Analysis

Spain’s Socialists Will Have to Fight on Two Fronts

The right will accuse the Socialists of putting party before country while the far left alleges a betrayal.

The failure of Spain’s Socialist Party to form a government of the center-left will force its leader, Pedro Sánchez, to fight on two fronts in a reelection campaign that now seems inevitable.

Sánchez proposed a coalition with the reformist Ciudadanos party but failed to win the support of a majority in parliament. Both the conservative People’s Party, which lost its majority in December, and the anti-establishment Podemos movement, which holds the balance of power, rejected the deal.

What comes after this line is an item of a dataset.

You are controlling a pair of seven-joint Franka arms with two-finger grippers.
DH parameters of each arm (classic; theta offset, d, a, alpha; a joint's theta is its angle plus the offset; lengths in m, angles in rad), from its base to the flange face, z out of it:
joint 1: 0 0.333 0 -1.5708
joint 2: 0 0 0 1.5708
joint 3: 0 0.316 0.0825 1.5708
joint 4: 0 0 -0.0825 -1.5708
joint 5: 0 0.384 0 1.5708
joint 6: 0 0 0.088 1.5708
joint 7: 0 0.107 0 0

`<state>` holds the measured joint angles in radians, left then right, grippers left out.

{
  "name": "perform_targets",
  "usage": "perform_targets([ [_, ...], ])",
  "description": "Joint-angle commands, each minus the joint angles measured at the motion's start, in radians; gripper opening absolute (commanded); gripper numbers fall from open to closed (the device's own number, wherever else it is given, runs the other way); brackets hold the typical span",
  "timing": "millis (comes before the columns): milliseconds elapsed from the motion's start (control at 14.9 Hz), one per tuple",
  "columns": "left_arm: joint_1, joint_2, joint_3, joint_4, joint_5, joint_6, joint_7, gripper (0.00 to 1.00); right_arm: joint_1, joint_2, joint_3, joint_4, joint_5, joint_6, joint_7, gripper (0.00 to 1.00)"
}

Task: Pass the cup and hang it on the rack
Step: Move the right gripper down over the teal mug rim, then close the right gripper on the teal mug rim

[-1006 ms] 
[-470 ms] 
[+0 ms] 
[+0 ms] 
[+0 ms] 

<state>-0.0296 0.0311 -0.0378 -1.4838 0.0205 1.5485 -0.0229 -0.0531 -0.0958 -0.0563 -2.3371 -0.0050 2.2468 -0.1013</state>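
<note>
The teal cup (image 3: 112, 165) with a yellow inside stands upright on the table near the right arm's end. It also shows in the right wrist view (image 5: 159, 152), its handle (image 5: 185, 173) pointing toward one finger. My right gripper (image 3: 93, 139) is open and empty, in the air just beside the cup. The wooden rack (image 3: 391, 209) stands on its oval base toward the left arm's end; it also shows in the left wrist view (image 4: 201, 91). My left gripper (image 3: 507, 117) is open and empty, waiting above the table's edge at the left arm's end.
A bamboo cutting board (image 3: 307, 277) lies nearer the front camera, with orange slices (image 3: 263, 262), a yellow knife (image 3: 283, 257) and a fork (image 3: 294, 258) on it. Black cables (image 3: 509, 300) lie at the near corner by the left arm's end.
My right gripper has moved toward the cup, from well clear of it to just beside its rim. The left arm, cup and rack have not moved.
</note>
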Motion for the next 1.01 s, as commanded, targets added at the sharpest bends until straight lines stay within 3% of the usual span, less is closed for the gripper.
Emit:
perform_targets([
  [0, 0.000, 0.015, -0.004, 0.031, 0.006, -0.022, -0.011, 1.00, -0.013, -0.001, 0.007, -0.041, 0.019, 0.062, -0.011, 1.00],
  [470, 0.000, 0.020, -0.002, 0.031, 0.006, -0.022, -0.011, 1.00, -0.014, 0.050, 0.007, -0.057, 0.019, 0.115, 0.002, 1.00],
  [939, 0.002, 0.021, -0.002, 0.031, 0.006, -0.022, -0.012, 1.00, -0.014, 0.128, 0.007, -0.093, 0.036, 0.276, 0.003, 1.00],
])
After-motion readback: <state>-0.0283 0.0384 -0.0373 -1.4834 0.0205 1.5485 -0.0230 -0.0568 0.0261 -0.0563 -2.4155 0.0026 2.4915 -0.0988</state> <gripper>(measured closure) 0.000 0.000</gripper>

Unless Sánchez capitulates to the right and enters into a grand coalition with Mariano Rajoy, the caretaker prime minister, after all, new elections must be held in June.

Two fronts

Sánchez will then take flak from both sides.

Rajoy’s conservatives are already accusing him of putting his personal ambitions to become prime minister ahead of Spain’s political stability.

Podemos, on the other hand, will claim Sánchez betrayed the left by proposing a deal with the liberal Ciudadanos.

Neither claim is totally fair, but each has enough truth to it that they might stick.

Bind

Rajoy cleverly called for a left-right pact with the Socialists after the election in December denied them both a majority.

He knew very well that his old rivals could not accept. They campaigned against his austerity program of the last four years and have been leaking support to the far left. A German-style grand coalition would do to the Socialists what it did to their counterparts in Germany: left-wing voters there, dismayed by the Social Democrats’ compromises with Angela Merkel’s Christian Democrats, are defecting to the purist Greens.

Similarly, a deal with Podemos was never a straightforward proposition. The young party’s far-left policies, from nationalizing major industries to restructuring Spain’s debt, are unacceptable to moderates in the Socialist Party.

Moreover, Podemos insisted on calling an independence referendum in Catalonia, something both the People’s Party and the Socialists have ruled out in the name of national unity.

Infighting on the left

Sánchez’ strategy is to blame Podemos for the failure. He asked its leader, Pablo Iglesias, to prop up a center-left coalition with the Ciudadanos and Iglesias refused.

“Pablo Iglesias closed the door and threw away the lock,” Sánchez said on Wednesday, adding that by doing so, “he has given Rajoy a second chance.”

But Iglesias could have an ace up his sleeve. Open Europe’s Vincenzo Scarpetta reports that the possibility of running on a joint ticket with the formerly communist United Left, which was discussed and rejected before the last election, is back on the table.

Such an alliance would pose a serious threat to the mainstream Socialists, he writes, “which would face the risk of being overtaken as the largest left-wing force.”

It may also be the only thing that can break the gridlock.

Polls suggest that the outcome of new elections would not be very different from December’s. Podemos and the United Left won a quarter of the votes at the time but only one out of five seats in the Congress of Deputies. If they joined forces, they might no longer be punished by the electoral system.

Then again, if the far left won more seats it would probably be at the expense of the Socialists, leaving the left as a whole still short of a majority.